_EXERCISE_.
Would you restate word for word the lines of the listing, beginning at the first and ending with the line that holds "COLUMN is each"?

_DATASET SECTION_.
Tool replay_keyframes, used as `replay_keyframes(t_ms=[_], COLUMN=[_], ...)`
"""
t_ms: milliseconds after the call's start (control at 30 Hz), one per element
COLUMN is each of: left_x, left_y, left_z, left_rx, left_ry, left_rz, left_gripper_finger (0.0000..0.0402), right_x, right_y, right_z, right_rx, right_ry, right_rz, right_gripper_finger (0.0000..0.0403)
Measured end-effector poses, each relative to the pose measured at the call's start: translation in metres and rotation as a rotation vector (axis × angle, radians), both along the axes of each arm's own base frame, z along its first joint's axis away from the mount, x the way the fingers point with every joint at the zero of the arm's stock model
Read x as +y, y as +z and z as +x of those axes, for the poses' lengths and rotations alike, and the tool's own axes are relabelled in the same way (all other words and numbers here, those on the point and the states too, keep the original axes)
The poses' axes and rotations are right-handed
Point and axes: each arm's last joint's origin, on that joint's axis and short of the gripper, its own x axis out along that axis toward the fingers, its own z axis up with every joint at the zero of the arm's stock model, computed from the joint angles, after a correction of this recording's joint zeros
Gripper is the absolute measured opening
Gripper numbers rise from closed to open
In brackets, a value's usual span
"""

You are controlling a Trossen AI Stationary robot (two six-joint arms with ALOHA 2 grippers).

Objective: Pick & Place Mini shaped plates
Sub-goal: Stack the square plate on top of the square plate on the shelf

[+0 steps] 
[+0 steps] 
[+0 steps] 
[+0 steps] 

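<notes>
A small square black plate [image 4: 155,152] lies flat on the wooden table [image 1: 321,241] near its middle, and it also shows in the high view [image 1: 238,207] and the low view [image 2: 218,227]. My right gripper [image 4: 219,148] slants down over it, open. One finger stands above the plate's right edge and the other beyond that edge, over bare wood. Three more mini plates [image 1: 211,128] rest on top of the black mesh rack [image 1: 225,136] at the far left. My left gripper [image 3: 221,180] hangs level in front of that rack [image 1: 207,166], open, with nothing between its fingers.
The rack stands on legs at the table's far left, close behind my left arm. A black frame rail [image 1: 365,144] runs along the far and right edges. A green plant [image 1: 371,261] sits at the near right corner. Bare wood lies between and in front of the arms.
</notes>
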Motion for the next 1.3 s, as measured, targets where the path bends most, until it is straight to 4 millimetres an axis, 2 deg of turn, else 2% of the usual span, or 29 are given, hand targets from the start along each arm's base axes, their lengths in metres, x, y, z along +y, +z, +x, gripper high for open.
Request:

_PROBLEM SOLUTION_.
Tool replay_keyframes, used as `replay_keyframes(t_ms=[_], COLUMN=[_], ...)`
"""
t_ms: milliseconds after the call's start (control at 30 Hz), one per element
COLUMN is each of: left_x, left_y, left_z, left_rx, left_ry, left_rz, left_gripper_finger (0.0000..0.0402), right_x, right_y, right_z, right_rx, right_ry, right_rz, right_gripper_finger (0.0000..0.0403)

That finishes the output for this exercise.